# 3.37 software release??



## khearrean (Mar 24, 2004)

I read in another thread (Dish HD Forum) that the 811 has a new software release (3.37) being released. Does anyone know what the release consists of yet?

Ken


----------



## Jason Nipp (Jun 10, 2004)

Yes it is up in phase 1.


----------



## Golfer (Mar 3, 2004)

Jason Nipp said:


> Yes it is up in phase 1.


I just checked after reading your message and I have the 3.37 software. I don't see any differences.. Any info on what it will change?


----------



## Jason Nipp (Jun 10, 2004)

Patience, I am waiting on some unbiased feedback. 

After another day or so, I will post the notes or give them to staff to post if that is how they wish to handle it.


----------



## Jerry G (Jul 12, 2003)

Golfer said:


> I just checked after reading your message and I have the 3.37 software. I don't see any differences.. Any info on what it will change?


Do you see any difference in the component output contrast/brightness/black levels?


----------



## AcuraCL (Dec 12, 2005)

Does anyone know, do you have to accept upgrades in order?

IOW, if I'm now at 3.34, do I have to accept 3.35 before it will offer me 3.37, or is each version complete (not a patch)?


----------



## Jason Nipp (Jun 10, 2004)

Not in this case Acura.


----------



## bhenge (Mar 2, 2005)

AcuraCL said:


> Does anyone know, do you have to accept upgrades in order?
> 
> IOW, if I'm now at 3.34, do I have to accept 3.35 before it will offer me 3.37, or is each version complete (not a patch)?


To my knowledge each version is complete and you don't need to go thru lower releases to get the most recent one. If your receiver is set to receive updates, you should get the most recent version streaming for your box. That said, I am sure it is possible for E* to force you through a software upgrade path if they desire it. I have even seen them force you to back out a newer load for an earlier one when serious problems were found with the newer loads (very rare, but it has been done).


----------



## Jason Nipp (Jun 10, 2004)

bhenge said:


> To my knowledge each version is complete and you don't need to go thru lower releases to get the most recent one. If your receiver is set to receive updates, you should get the most recent version streaming for your box. That said, I am sure it is possible for E* to force you through a software upgrade path if they desire it. I have even seen them force you to back out a newer load for an earlier one when serious problems were found with the newer loads (very rare, but it has been done).

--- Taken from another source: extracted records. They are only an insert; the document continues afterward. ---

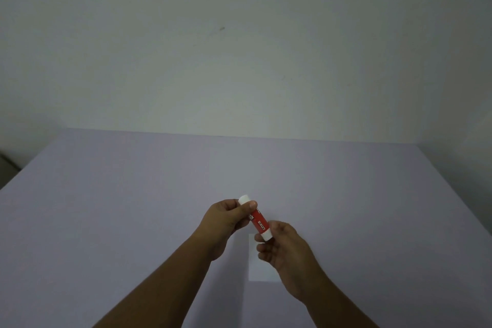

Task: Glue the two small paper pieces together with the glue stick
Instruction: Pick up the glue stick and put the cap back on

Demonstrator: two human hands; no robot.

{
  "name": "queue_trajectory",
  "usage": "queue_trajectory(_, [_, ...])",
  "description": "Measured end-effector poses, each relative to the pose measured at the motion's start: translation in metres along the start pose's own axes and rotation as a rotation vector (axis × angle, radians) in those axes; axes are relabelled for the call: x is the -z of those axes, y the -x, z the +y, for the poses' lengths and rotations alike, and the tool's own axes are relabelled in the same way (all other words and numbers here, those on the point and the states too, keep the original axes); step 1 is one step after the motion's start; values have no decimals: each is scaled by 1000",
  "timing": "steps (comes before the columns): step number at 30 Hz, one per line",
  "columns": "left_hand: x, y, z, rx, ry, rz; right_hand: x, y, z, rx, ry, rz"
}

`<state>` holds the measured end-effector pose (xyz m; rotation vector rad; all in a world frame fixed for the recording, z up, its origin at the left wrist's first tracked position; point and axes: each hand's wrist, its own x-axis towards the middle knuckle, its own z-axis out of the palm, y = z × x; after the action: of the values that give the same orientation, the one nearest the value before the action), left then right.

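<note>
A red glue stick (257,218) with white ends is held above the table between both hands. My left hand (226,217) pinches its white cap end at the upper left. My right hand (282,245) grips its white base at the lower right. Below the hands a small white paper piece (257,269) lies flat on the table, partly hidden by my right hand. I can make out only one paper piece.
The lavender table (133,208) stretches wide on all sides. Its far edge meets a plain pale wall (239,48), and its left edge drops off toward a dark corner.
</note>
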<state>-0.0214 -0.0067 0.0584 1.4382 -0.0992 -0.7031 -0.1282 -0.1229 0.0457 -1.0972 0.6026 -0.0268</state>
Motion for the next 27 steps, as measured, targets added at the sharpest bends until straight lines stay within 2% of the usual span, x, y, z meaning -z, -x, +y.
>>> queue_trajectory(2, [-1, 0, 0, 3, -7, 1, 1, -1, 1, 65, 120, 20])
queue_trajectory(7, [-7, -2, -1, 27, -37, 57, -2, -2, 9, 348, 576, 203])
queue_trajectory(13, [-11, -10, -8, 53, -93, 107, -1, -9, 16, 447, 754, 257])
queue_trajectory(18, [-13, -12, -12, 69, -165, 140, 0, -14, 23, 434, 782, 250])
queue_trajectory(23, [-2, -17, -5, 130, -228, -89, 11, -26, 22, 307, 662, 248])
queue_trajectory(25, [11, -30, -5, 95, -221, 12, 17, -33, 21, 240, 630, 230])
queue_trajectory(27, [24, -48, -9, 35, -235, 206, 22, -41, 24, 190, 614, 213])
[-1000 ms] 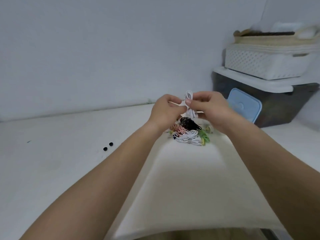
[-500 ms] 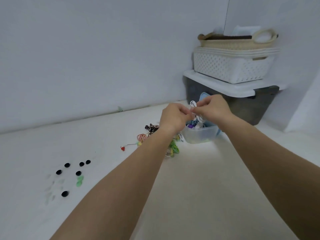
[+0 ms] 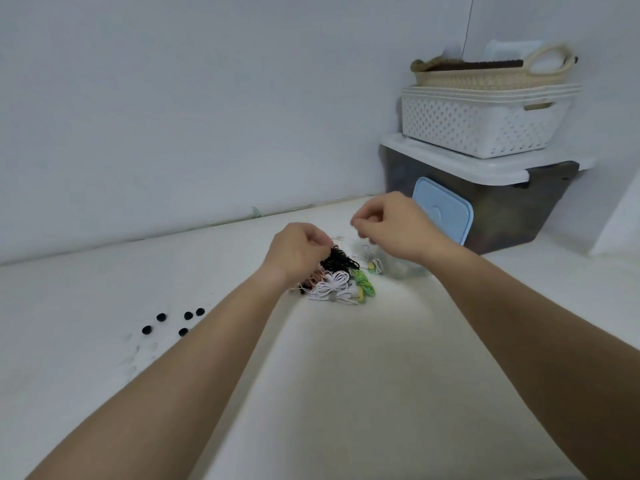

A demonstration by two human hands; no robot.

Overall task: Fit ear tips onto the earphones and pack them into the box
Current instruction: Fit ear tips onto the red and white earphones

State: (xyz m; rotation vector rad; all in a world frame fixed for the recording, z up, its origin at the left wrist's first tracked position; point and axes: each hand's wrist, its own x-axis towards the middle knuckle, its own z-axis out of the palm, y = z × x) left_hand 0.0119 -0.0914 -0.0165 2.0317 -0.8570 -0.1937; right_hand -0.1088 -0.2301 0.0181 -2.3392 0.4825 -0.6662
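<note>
My left hand (image 3: 298, 252) and my right hand (image 3: 389, 226) are close together above a pile of coiled earphones. Both have curled fingers and pinch a thin, blurred white earphone cable (image 3: 358, 242) that runs between them. Under the left fingertips lies a black earphone coil (image 3: 339, 262). In front of it are a white coil (image 3: 330, 285) and a green one (image 3: 363, 285). A small clear box (image 3: 401, 270) stands on the table below my right hand and is partly hidden by it. Several black ear tips (image 3: 173, 322) lie loose at the left.
A light blue lid (image 3: 445, 211) leans against a dark storage bin (image 3: 502, 206) with a white cover at the back right. A white perforated basket (image 3: 485, 123) and a woven basket (image 3: 485, 72) are stacked on the bin. The wall runs close behind the white table (image 3: 329, 375).
The view has swung, so the pile and the box sit differently in frame. My hands have drawn slightly apart and lowered toward the pile and the box. The white coil they held up is now a blur.
</note>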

Not always the case. In the past we were told this is dependent on if the firmware referenced a certain strap version. But typically this scenario has only occurred a handful of times. In the past, when this became an issue, this is when you start seeing updates being forced. This is my understanding of explanations that have been given in the past.


----------



## Golfer (Mar 3, 2004)

Jerry G said:


> Do you see any difference in the component output contrast/brightness/black levels?


I see no differences with anything,including any change in contrast/brightness/black levels.


----------



## mike1002 (Oct 11, 2002)

Well, new to my 811 with the 3.37 download is the screwup of the 811's stretch modes. It worked fine before I took the download and now when you press the Page Up key on the remote when it enters stretch mode it shifts the image to the right of the screen. It actually shoves part of the picture off the right hand side of the screen. as you work around to gray bar and normal the image comes back to center on the screen. This behavior only appears to affect 4:3 programs.

I tried power cycling the 811. I tried rebooting the 811 and I thought maybe my Toshiba monitor had gotten scrambled so I power cycled it. No improvement. So it 'appears' that 3.37 gave us this little bundle of joy

Mike

PS: I'm using the DVI output from the 811not component.


----------



## Jason Nipp (Jun 10, 2004)

mike1002 said:


> Well, new to my 811 with the 3.37 download is the screwup of the 811's stretch modes. It worked fine before I took the download and now when you press the Page Up key on the remote when it enters stretch mode it shifts the image to the right of the screen. It actually shoves part of the picture off the right hand side of the screen. as you work around to gray bar and normal the image comes back to center on the screen. This behavior only appears to affect 4:3 programs.
> 
> I tried power cycling the 811. I tried rebooting the 811 and I thought maybe my Toshiba monitor had gotten scrambled so I power cycled it. No improvement. So it 'appears' that 3.37 gave us this little bundle of joy
> 
> ...


Mike, did you try adjusting the 811's screen position?


----------



## mike1002 (Oct 11, 2002)

Jason

Thanks for your reply. YEs, I did try adjusting the screen position (after reading your note). It didn't fix the problem but it pointed out a clarification of the symptom. It appears to only have this anomally on the OTA channels. the channels from the satellite stretch just like they always have. The OTA channels shift to the right. The image position adjustment just won't go far enough back to the left to get it to cover the screen.

I also noticed the new release seems to be a little hinkier about being on OTA channels. after I have watched a couple of hours it seems to occasionally put the receiver into acquiring the satellite and then downloading the EPG when I try to switch back to channels from the satellites. I do that every evening so that I make sure the receiver can connect to the satellite and get it's EPG downloads each night. When we put the receiver into standby does it stay on whatever we were watching last or does it automatically go to a sat channel? I remember that being a problem on an earlier release but it went away for me and now it seems to be back.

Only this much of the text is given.